[YOUR INSTRUCTIONS] Go through the lines below. Copy those with "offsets".

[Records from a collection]
::::

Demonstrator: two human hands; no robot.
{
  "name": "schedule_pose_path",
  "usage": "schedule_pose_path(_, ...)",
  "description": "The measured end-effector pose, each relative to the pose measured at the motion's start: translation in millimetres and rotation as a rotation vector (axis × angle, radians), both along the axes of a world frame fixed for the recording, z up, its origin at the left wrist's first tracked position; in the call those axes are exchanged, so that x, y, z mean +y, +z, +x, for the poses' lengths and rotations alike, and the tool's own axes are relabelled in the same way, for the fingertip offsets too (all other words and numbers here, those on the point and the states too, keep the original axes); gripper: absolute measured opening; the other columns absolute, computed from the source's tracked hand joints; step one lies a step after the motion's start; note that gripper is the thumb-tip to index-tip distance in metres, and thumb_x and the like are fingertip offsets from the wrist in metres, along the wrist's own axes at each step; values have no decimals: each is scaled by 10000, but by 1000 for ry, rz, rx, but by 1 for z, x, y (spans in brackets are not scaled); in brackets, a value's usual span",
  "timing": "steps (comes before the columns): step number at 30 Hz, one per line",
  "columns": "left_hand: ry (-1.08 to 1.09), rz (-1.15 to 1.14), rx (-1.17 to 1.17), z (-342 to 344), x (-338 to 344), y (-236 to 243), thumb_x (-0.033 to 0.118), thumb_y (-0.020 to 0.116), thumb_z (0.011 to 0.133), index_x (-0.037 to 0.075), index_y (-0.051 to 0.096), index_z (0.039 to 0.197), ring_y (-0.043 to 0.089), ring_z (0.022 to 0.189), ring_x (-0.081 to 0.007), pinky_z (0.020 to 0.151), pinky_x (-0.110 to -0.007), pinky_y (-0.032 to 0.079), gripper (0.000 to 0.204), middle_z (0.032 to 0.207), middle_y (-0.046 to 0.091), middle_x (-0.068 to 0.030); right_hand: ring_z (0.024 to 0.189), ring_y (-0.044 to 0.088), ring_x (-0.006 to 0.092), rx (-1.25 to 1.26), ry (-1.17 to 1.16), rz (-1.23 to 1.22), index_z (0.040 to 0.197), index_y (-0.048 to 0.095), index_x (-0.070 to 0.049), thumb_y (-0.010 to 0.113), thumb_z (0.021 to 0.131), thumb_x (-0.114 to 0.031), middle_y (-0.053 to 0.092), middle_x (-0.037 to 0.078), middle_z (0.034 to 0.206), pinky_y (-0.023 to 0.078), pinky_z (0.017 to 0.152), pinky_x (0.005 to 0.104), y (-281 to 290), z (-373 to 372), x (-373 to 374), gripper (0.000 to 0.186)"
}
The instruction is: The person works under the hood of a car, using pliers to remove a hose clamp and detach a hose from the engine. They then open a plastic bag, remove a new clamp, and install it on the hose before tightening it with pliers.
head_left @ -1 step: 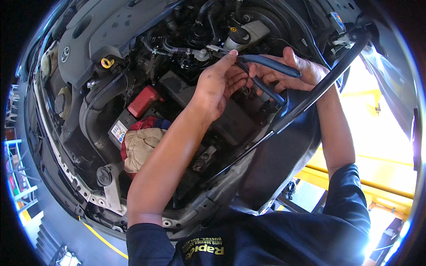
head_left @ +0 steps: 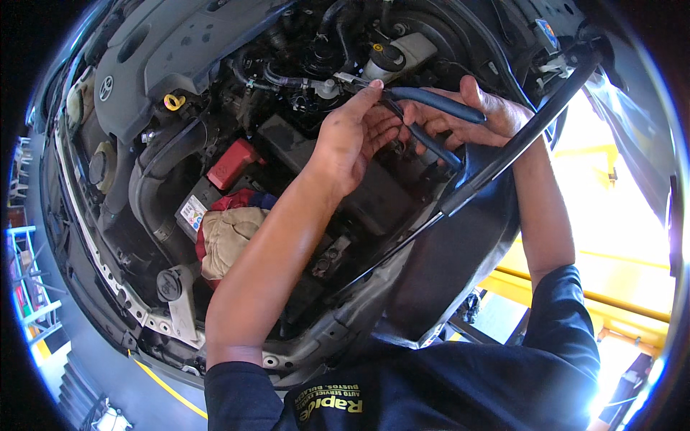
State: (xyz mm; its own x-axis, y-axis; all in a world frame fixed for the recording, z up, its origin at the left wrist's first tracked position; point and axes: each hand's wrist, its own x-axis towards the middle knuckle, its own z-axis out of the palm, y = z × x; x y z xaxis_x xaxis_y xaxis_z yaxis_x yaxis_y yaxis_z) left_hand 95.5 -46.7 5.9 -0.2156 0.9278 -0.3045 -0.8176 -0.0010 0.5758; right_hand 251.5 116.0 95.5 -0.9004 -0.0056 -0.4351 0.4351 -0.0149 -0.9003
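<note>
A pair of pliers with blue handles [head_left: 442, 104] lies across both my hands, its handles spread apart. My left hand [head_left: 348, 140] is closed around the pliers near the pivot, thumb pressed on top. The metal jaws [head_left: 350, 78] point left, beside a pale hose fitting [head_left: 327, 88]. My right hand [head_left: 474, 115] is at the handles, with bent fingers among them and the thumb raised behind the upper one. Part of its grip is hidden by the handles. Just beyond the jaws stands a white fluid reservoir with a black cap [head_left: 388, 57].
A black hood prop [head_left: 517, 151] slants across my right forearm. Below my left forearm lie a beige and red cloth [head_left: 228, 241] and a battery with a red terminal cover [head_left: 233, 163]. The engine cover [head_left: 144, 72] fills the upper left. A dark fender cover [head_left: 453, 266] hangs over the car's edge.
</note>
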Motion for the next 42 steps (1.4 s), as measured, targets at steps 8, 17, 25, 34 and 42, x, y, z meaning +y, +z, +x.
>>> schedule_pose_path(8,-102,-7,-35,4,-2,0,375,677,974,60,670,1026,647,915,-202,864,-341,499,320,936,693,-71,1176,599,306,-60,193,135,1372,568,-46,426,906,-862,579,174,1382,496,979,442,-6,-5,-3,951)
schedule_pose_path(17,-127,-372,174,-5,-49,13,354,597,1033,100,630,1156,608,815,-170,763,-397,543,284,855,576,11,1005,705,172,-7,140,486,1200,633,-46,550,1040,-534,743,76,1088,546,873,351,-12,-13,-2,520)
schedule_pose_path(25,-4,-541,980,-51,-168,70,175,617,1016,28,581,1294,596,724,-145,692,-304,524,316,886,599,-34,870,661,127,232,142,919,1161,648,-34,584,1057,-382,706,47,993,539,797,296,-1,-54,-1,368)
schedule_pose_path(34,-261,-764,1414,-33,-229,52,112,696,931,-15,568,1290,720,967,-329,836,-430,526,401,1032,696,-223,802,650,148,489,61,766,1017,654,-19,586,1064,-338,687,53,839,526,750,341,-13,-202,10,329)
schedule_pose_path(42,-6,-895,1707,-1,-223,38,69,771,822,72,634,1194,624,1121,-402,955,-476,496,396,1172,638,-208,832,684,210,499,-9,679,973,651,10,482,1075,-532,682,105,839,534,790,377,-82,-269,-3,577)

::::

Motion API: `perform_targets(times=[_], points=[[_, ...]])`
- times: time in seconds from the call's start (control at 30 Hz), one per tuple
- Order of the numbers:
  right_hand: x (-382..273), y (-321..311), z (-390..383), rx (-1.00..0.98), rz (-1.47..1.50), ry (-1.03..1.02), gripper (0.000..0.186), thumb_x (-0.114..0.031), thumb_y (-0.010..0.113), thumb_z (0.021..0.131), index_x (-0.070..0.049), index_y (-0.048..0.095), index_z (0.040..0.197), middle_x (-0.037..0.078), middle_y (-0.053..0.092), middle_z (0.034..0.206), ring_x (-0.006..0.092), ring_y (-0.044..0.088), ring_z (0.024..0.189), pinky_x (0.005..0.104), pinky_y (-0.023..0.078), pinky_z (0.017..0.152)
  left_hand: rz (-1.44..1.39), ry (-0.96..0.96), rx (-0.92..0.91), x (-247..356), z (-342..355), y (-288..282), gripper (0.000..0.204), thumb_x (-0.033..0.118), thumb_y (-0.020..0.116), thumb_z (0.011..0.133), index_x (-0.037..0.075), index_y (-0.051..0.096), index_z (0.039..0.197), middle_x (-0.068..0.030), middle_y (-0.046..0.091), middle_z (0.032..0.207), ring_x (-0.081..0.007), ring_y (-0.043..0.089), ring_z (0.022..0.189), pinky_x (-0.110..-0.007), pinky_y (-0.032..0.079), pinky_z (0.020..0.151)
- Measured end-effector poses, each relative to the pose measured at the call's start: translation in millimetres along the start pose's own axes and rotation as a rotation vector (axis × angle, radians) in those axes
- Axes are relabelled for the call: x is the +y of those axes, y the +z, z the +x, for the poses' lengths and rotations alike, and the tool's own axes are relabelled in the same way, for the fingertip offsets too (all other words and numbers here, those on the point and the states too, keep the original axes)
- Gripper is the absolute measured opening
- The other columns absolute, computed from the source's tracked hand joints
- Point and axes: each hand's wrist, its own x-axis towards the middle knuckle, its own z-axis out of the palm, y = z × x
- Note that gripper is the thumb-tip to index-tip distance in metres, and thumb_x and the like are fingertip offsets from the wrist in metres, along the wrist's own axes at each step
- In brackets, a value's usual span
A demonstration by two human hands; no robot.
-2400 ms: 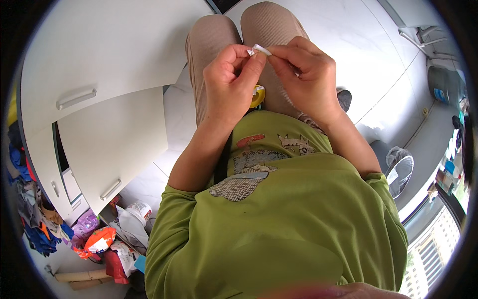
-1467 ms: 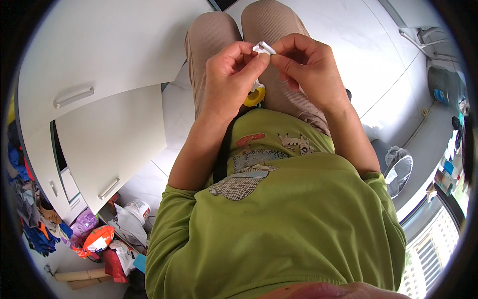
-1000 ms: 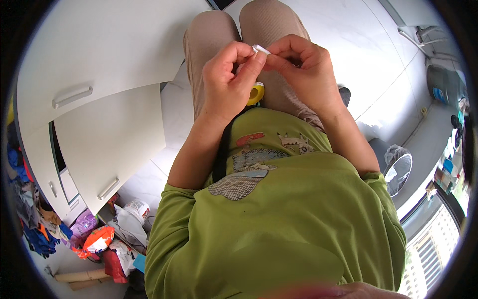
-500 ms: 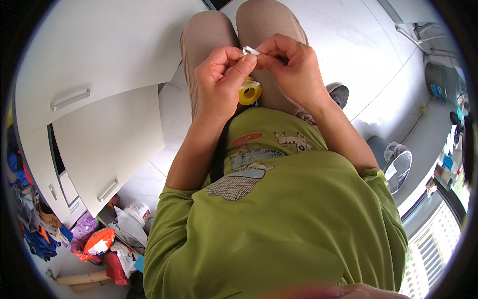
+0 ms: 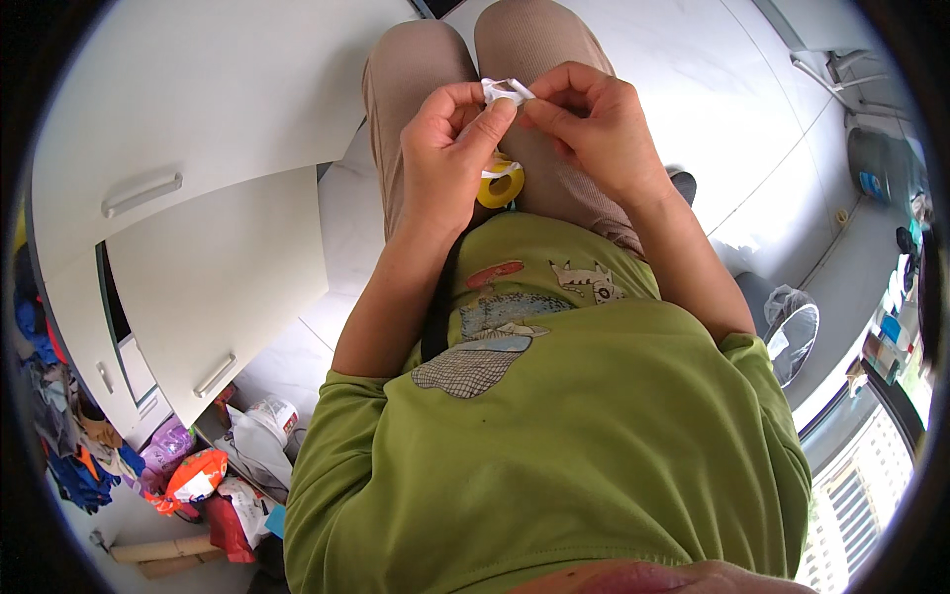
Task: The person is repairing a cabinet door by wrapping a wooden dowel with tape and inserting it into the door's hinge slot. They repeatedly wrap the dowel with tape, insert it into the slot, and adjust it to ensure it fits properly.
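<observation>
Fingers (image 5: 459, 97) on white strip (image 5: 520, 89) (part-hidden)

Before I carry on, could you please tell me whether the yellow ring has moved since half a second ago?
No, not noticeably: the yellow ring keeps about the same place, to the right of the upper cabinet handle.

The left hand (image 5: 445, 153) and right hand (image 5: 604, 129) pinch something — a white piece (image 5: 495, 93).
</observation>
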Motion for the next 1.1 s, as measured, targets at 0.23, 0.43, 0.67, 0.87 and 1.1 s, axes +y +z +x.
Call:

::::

[FINISHED TASK]
  "description": "The measured end-effector pose, each relative to the pose measured at the motion's start: translation in millimetres and rotation as a rotation vector (axis × angle, radians), both along the axes of a world frame fixed for the recording, z up, its origin at the left wrist's first tracked position; in the call those axes are exchanged, so that x, y, z mean +y, +z, +x, for the poses' lengths and rotations alike, and the tool's own axes are relabelled in the same way, for the fingertip offsets too (all other words and numbers here, those on the point and the states too, keep the original axes); gripper: absolute measured opening; the other columns absolute, computed from the source's tracked hand joints; step one lies a step after the motion's start; note that gripper is the thumb-tip to index-tip distance in metres, and thumb_x and the like are fingertip offsets from the wrist in metres, along the wrist's own axes at each step; values have no decimals: each is scaled by 10000, but by 1000 for ry, rz, rx, but by 1 for z, x, y (spans in brackets are not scaled); in brackets, a value's usual span",
- Axes are relabelled for the call: x is the +y of those axes, y the +z, z the +x, for the poses' lengths and rotations alike, and the tool's own axes are relabelled in the same way, for the fingertip offsets too (all other words and numbers here, those on the point and the states too, keep the original axes)
- Note that gripper is the thumb-tip to index-tip distance in metres, and thumb_x and the like are fingertip offsets from the wrist in metres, along the wrist's own axes at each step

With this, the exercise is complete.